Alexander Gibney is also one of the documentary world's top talents; he won an Oscar for 2007's Taxi to the Dark Side, about torture in Afghanistan. Gibney's Freakonomics segment uses statistical data to explore alleged corruption and cheating in the world of sumo wrestling. Gibney notes that as sumo has divine origins related to the Shinto religion, its sacred aura conveniently masks, and deflects from probing, wrongdoing. Among the interviewees are Konishiki and Akebono Taro, the now retired wrestling champions from Hawaii. (Gibney doesn't look into whether recruiting Polynesians, who are traditionally far larger than men of Japanese origin, to the sumo ring is in itself a dubious practice, as some purists have maintained.)
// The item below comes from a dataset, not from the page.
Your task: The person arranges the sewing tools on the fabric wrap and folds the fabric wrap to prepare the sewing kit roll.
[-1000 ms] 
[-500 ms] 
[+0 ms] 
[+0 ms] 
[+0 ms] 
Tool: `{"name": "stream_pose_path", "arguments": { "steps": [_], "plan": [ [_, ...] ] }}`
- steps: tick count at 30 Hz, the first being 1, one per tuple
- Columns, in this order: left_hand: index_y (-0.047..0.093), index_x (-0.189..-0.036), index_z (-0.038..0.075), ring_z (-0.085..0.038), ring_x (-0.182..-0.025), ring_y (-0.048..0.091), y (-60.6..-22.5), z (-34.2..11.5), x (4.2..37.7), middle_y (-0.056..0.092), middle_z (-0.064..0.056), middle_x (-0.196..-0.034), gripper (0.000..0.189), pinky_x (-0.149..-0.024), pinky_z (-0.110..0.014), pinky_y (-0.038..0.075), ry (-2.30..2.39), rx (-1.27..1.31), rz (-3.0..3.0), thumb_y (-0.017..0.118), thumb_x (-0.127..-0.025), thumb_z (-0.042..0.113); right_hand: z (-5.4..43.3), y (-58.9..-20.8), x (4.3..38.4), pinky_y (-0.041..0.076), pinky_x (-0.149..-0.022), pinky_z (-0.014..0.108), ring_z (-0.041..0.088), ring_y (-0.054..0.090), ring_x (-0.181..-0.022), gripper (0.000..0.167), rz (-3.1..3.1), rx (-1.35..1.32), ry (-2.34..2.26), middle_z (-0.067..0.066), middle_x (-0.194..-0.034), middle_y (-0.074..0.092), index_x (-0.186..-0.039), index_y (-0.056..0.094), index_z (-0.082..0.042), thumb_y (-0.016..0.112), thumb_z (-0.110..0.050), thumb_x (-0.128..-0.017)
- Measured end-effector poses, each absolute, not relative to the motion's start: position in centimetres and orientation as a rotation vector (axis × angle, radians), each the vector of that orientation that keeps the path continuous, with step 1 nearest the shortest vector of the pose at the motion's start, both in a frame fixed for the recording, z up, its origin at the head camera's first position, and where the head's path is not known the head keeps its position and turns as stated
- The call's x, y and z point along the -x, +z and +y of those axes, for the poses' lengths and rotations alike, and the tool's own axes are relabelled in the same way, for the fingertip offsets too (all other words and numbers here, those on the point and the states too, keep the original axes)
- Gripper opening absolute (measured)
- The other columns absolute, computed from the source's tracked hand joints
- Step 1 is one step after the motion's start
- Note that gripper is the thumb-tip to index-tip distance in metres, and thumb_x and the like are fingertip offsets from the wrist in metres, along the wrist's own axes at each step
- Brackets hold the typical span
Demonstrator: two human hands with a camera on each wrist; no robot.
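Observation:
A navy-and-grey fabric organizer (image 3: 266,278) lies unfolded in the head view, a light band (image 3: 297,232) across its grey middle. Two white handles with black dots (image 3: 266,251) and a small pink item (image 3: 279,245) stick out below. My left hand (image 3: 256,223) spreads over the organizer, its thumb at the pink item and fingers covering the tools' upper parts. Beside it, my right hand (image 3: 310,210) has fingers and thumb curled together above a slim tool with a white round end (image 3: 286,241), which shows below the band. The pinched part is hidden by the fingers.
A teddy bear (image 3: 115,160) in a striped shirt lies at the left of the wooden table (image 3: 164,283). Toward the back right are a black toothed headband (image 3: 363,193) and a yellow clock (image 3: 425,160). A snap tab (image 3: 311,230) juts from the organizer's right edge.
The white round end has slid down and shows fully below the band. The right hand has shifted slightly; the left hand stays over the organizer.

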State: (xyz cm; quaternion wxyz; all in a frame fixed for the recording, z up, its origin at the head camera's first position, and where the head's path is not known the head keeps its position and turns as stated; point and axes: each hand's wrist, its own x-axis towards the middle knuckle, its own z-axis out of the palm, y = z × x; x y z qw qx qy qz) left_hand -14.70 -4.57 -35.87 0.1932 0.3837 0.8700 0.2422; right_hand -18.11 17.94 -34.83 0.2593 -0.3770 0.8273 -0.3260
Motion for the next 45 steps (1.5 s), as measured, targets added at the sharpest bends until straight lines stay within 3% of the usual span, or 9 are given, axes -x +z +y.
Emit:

Gibney, who produced/co-wrote 2005's superb Enron: The Smartest Guys in the Room and produced/directed 2010's Casino Jack and the United States of Money, goes on to perceptively compare sumo's purported monkey business to that of Big Business and Wall Street's fiscal fiascoes, and how media worship of the supposed "masters of the universe" and the free market served to cover-up financial hanky panky. Gibney also notes the doubletalking dark side of The New York Times, which uses terms such as "enhanced interrogation techniques" when referring to harsh questioning methods by U.S. inquisitors, but uses the word "torture" when the purported perpetrators are, for example, Chinese. All the propaganda that's fit to print and Orwellian "Newspeak," indeed.

Another documentary powerhouse, Eugene Jarecki -- who directed 2005's Why We Fight and 2002's The Trials of Henry Kissinger - helms what may be the segment with Freakonomics' most controversial analysis: That legalization of abortion is directly responsible for the lowering of the U.S. crime rate in the 1990s. The statistician's thesis is that unwanted babies are more likely to grow up to be not only cowboys (as the Willie Nelson song puts it) but criminals, too. The doc argues that unwanted children are more likely to become criminals, and providing women with the legal means to terminate pregnancies led to the elimination of much of the pool of potential wrongdoers. Jarecki imaginatively deploys clips from Frank Capra's 1946 classic It's a Wonderful Life to make the film's point.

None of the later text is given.